The 1981 World Games were the first World Games, an international multi-sport event, and were held in Santa Clara, California, United States. The games featured sports that were not included in the Olympics, including tug-of-war, racquetball, baseball and softball, artistic roller skating, roller hockey, roller speed skating, finswimming, karate, women's water polo, bowling, bodybuilding, waterskiing, casting, badminton, trampoline, powerlifting and taekwondo. Best estimates for attendance figures were that about 80,000 spectators witnessed the first World Games.

==Implementation==
The World Games Council was formed independently of the International Olympic Committee (IOC) and adopted policies designed to avoid problems that had plagued the Olympic Games for several decades. For example, construction of new facilities was not required or encouraged. Any flags displayed at ceremonies and Games sites were limited to the flags of the participating sports federations. No national anthems were played nor national flags displayed. Athletes entered the opening ceremonies grouped by sport under individual federation banners rather than by country. Athletes also were housed according to sport. The respective sport federations paid for each athlete's housing, food and airfare.
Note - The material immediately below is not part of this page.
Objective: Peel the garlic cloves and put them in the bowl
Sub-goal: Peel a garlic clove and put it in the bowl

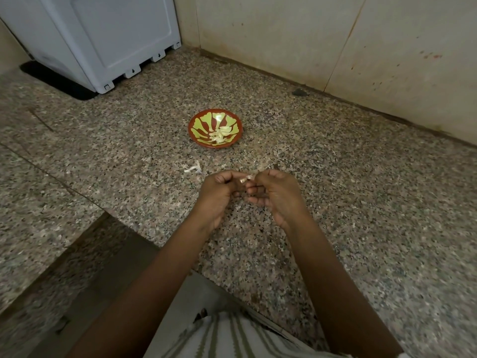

The decision to stage World Games I was finalized in January, 1981. The organizing efforts were seriously set back when the Games' promotions agency, Global Sports Management of New York, pulled out in the final months. "It's a humble beginning to what we think is going to be a hard-earned, but successful and regularly-held international event. It's a miracle it is taking place at all," said World Games I promotions and sales coordinator Kent Hertenrath.

Kim Un-yong, president of the World Games executive committee, opened the Games with a brief address. “Our theme is sport for the sake of sport and a total disregard for where an athlete comes from,” said Kim. Casey Conrad, executive director of the President’s Council on Physical Fitness, represented U.S. President Ronald Reagan, who had survived an assassination attempt four months earlier, in greeting the athletes. Governor of California Jerry Brown had planned to attend the opening ceremonies. But that summer, when Mediterranean fruit flies were discovered in the Santa Clara Valley, Brown withdrew to focus on emergency eradication efforts.

The Soviet Union had been invited to send athletes but, in the aftermath of the boycotted 1980 Summer Olympics in Moscow, instead worked to prevent the competition from ever occurring. An event-day official of the casting governing body said that it had located the casting venue on land, which was preferred by the Eastern Bloc nations, instead of on water, as was the usual practice, in a failed effort to encourage their participation (personal communication, August 1, 1981). Games secretary-general Don Porter said that some of the problems encountered in the first World Games were created by the International Olympic Committee, especially the Eastern Bloc countries. Porter said that the national Olympic committees of these countries, as well as the IOC, had intensely pressured the World Games. He stated, “I think the International Olympic Committee is very concerned about World Games. We’re not competing with the Olympic Games. We support the Olympic movement.”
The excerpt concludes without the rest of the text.